* WHAT THE TASK REQUIRES *
Your output must be a faithful copy of the listing underneath.
^^^^
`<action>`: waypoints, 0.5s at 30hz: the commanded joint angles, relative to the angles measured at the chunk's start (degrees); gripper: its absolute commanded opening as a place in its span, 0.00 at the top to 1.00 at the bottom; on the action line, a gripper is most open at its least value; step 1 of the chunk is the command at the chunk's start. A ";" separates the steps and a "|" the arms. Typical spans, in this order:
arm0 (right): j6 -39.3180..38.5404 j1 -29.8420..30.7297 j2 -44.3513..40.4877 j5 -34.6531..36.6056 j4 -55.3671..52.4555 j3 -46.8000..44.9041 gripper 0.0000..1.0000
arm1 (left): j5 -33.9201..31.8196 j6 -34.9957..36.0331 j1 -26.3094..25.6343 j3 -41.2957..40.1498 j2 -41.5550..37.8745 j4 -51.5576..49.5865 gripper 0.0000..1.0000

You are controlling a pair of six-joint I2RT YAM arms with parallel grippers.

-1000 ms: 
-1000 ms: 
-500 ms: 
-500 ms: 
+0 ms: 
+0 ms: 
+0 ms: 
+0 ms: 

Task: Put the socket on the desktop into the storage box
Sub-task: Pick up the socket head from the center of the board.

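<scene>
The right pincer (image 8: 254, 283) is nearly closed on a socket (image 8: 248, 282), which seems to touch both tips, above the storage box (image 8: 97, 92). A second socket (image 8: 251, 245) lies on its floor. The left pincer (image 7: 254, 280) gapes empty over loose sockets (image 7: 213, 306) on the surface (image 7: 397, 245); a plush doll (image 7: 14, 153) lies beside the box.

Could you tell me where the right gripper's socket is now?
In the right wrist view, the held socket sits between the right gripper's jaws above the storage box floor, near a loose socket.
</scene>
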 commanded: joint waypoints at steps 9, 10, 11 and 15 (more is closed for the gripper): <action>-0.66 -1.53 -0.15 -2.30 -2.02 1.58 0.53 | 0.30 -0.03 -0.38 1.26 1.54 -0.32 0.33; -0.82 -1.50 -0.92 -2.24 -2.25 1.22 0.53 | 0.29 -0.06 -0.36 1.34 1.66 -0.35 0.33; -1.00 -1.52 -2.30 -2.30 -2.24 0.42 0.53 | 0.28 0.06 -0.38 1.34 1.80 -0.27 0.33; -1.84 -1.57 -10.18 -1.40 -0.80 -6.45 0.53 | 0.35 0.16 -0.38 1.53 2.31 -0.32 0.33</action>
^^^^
* RESPONSE AREA *
`<action>`: waypoints, 0.5s at 30hz: the commanded joint angles, relative to the angles measured at the chunk's start (degrees); gripper: its absolute commanded opening as a place in its span, 0.00 at the top to 1.00 at the bottom; on the action line, a gripper is most open at its least value; step 1 of the chunk is the command at the chunk's start. A ";" separates the steps and a "|" the arms. Typical spans, in this order:
arm0 (right): j6 -39.3180..38.5404 j1 -29.8420..30.7297 j2 -44.3513..40.4877 j5 -34.6531..36.6056 j4 -55.3671..52.4555 j3 -46.8000..44.9041 gripper 0.0000..1.0000
arm1 (left): j5 -33.9201..31.8196 j6 -34.9957..36.0331 j1 -26.3094..25.6343 j3 -41.2957..40.1498 j2 -41.5550..37.8745 j4 -51.5576..49.5865 gripper 0.0000..1.0000

You are controlling a pair of six-joint I2RT YAM arms with parallel grippers.

-1000 ms: 
-1000 ms: 
-500 ms: 
-500 ms: 
+0 ms: 
+0 ms: 
+0 ms: 
+0 ms: 

Task: Put the socket on the desktop into the storage box
Sub-task: Pick up the socket head from the center of the board.

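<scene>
The right pincer (image 8: 254, 283) is nearly closed on a socket (image 8: 248, 282), which seems to touch both tips, above the storage box (image 8: 97, 92). A second socket (image 8: 251, 245) lies on its floor. The left pincer (image 7: 254, 280) gapes empty over loose sockets (image 7: 213, 306) on the surface (image 7: 397, 245); a plush doll (image 7: 14, 153) lies beside the box.

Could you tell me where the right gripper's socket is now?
In the right wrist view, the held socket sits between the right gripper's jaws above the storage box floor, near a loose socket.
</scene>
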 commanded: joint waypoints at steps 9, 10, 11 and 15 (more is closed for the gripper): <action>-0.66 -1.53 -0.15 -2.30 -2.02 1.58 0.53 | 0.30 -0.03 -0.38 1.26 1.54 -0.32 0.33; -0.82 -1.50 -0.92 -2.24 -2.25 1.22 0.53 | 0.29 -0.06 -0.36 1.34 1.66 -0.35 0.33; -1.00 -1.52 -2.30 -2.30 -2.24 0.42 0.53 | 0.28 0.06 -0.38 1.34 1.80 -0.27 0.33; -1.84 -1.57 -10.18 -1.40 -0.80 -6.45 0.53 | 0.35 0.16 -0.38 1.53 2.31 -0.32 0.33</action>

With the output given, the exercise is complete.